*Task requirements*. Give an exact copy of the lines from the beginning of the listing below to the "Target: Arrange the" line, inclusive.

*Material provided*.

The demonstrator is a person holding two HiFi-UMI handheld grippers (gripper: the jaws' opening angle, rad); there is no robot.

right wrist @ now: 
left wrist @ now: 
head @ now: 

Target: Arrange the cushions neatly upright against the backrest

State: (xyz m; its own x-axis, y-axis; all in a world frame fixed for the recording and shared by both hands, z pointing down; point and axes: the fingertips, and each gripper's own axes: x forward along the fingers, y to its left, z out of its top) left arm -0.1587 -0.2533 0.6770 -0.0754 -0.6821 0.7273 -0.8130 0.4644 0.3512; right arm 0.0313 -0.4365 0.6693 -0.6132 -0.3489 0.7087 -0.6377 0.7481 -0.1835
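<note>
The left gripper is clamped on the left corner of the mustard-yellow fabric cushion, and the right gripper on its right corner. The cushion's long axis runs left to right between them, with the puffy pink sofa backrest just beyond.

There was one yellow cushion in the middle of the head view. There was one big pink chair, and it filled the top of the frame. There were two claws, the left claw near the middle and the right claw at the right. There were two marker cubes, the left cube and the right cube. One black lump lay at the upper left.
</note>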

*Output below*.
The demonstrator is a person holding two HiFi-UMI handheld grippers (gripper: the jaws' opening angle, rad); there is no robot.

right wrist @ now: 
left wrist @ now: 
head @ now: 

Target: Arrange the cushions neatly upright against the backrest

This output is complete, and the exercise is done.